● **REQUIRED ACTION**: Of the lines listed below, return exactly those that run from the line containing "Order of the" through the line containing "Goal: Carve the", both included.

——————————

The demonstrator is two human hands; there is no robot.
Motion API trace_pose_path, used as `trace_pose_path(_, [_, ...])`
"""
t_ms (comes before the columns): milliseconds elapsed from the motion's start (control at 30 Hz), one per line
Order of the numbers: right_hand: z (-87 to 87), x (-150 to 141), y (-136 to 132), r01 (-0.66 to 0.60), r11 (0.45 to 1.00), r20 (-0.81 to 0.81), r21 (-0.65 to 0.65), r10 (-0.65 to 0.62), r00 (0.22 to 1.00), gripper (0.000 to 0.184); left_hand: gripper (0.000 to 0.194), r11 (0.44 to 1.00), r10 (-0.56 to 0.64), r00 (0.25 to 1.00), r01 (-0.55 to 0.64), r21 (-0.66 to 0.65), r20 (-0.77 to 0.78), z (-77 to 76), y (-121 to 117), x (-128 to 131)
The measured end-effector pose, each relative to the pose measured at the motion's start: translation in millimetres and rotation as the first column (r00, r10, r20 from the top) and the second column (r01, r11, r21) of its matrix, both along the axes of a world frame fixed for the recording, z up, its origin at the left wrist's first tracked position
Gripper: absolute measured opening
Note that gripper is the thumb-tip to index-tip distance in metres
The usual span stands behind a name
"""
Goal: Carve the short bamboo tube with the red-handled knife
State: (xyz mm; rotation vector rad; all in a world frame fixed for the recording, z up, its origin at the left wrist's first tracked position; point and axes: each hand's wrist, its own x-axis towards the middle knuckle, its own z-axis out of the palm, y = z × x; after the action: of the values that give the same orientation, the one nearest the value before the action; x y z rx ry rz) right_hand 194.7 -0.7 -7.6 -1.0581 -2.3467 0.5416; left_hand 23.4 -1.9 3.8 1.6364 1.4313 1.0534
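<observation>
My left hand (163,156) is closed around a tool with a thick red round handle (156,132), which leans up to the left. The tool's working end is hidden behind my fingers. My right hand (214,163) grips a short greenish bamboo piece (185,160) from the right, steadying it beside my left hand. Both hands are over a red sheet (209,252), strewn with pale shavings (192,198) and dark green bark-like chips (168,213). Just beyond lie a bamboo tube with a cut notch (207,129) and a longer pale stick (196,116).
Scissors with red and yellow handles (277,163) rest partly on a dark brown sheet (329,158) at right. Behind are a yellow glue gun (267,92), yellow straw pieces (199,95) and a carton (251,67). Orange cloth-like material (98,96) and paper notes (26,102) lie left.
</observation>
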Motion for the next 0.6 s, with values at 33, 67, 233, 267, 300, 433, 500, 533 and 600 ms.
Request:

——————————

● **TASK SOLUTION**:
Order of the numbers: right_hand: z (-87 to 87), x (-150 to 141), y (-136 to 132), r01 (-0.66 to 0.60), r11 (0.45 to 1.00), r20 (-0.81 to 0.81), r21 (-0.65 to 0.65), r10 (-0.65 to 0.62), r00 (0.22 to 1.00), gripper (0.000 to 0.184); left_hand: gripper (0.000 to 0.194), r11 (0.44 to 1.00), r10 (-0.56 to 0.64), r00 (0.25 to 1.00), r01 (-0.55 to 0.64), r21 (-0.66 to 0.65), r20 (-0.77 to 0.78), z (-77 to 76), y (-121 to 117), x (-128 to 131)
The measured end-effector pose, each relative to the pose measured at the motion's start: translation in millimetres and rotation as the first column (r00, r10, r20 from the top) and the second column (r01, r11, r21) of its matrix, both along the axes of a world frame fixed for the recording, z up, its origin at the left wrist's first tracked position
Gripper: absolute measured opening
Note that gripper is the thumb-tip to index-tip distance in metres
The usual span stands behind a name
"""
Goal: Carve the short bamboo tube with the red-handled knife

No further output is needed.